## AIM OF THE EXERCISE
Go through the lines below. Copy those with "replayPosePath".

## DATA EXCERPT
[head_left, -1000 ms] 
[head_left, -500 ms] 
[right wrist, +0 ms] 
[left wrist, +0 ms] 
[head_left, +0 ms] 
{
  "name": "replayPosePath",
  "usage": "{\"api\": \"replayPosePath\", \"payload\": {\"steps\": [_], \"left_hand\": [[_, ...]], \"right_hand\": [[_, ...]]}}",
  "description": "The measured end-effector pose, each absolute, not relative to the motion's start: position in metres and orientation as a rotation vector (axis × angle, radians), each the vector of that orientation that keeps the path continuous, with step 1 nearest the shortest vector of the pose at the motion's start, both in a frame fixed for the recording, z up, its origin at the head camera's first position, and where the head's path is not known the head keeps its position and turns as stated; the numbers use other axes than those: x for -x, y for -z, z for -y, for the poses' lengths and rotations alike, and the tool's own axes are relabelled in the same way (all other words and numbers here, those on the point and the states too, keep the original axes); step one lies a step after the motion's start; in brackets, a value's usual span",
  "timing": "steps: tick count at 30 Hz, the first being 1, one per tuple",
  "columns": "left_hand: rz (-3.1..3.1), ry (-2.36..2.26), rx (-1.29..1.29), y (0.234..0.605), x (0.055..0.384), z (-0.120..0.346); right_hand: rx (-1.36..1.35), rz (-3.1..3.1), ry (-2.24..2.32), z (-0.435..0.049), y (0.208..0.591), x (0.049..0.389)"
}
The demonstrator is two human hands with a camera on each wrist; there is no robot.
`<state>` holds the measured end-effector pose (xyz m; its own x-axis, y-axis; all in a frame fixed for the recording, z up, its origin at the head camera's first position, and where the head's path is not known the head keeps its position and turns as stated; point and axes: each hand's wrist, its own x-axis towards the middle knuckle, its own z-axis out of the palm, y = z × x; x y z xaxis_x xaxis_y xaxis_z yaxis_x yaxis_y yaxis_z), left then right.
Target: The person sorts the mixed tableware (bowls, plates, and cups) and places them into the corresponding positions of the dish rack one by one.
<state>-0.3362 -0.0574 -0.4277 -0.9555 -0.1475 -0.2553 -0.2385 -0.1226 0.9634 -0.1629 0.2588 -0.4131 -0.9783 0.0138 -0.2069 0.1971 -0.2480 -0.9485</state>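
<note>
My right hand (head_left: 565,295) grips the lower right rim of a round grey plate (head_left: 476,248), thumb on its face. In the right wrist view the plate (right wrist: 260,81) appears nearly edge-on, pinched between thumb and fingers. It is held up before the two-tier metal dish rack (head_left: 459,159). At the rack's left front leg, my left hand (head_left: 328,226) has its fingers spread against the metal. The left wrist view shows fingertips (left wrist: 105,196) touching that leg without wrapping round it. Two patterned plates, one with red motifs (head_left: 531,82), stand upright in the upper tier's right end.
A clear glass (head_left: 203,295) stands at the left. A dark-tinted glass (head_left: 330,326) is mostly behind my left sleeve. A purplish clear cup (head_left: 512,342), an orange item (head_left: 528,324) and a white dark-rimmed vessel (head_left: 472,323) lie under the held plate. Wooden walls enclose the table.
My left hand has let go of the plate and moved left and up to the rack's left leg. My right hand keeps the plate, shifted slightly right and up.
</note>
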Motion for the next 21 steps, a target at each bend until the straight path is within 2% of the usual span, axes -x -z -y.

## EXERCISE OUTPUT
  "name": "replayPosePath",
  "usage": "{\"api\": \"replayPosePath\", \"payload\": {\"steps\": [_], \"left_hand\": [[_, ...]], \"right_hand\": [[_, ...]]}}",

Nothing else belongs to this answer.